## Task details
Read the lines below. Copy out any that hold the string "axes".

## Recorded data
════════════════

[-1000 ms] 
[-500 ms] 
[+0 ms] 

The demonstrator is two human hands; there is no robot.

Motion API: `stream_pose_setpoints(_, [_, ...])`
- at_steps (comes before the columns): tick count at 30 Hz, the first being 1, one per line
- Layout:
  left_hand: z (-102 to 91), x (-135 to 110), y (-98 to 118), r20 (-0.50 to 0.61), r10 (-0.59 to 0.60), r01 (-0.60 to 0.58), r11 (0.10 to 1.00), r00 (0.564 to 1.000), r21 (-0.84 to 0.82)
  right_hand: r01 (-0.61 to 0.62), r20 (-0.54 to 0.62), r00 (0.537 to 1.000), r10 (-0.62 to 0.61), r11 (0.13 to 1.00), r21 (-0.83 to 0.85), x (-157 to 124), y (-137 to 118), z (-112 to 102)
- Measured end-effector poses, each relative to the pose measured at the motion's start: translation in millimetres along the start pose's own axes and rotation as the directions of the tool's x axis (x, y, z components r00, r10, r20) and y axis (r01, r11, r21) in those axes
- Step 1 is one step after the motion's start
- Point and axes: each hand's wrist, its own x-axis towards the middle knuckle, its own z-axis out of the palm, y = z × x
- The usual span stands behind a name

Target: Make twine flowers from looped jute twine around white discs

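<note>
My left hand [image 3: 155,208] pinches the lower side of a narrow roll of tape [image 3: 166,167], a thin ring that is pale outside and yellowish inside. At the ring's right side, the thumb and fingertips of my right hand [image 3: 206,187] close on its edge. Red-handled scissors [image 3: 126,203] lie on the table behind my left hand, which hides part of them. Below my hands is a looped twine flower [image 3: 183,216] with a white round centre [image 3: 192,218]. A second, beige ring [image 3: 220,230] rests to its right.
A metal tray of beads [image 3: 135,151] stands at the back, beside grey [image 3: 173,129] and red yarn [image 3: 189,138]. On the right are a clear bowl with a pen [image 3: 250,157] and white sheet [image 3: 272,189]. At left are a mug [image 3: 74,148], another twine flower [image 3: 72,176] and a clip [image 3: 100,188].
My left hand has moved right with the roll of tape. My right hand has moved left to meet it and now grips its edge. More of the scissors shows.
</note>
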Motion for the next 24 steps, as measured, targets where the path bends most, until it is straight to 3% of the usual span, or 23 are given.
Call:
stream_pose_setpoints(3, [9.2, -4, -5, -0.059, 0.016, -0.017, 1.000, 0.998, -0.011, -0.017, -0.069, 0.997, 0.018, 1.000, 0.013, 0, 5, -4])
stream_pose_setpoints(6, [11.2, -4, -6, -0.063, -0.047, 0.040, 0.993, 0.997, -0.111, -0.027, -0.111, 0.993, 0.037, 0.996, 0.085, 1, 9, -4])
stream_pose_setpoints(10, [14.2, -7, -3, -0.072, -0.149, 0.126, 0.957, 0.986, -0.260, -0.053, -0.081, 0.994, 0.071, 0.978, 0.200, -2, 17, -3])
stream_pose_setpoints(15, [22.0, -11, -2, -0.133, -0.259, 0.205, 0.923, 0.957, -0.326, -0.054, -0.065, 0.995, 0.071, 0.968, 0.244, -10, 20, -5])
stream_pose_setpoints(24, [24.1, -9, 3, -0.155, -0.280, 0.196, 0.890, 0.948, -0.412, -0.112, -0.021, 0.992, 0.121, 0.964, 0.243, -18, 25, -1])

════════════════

## Exercise result
- Measured end-effector poses, each relative to the pose measured at the motion's start: translation in millimetres along the start pose's own axes and rotation as the directions of the tool's x axis (x, y, z components r00, r10, r20) and y axis (r01, r11, r21) in those axes
- Point and axes: each hand's wrist, its own x-axis towards the middle knuckle, its own z-axis out of the palm, y = z × x

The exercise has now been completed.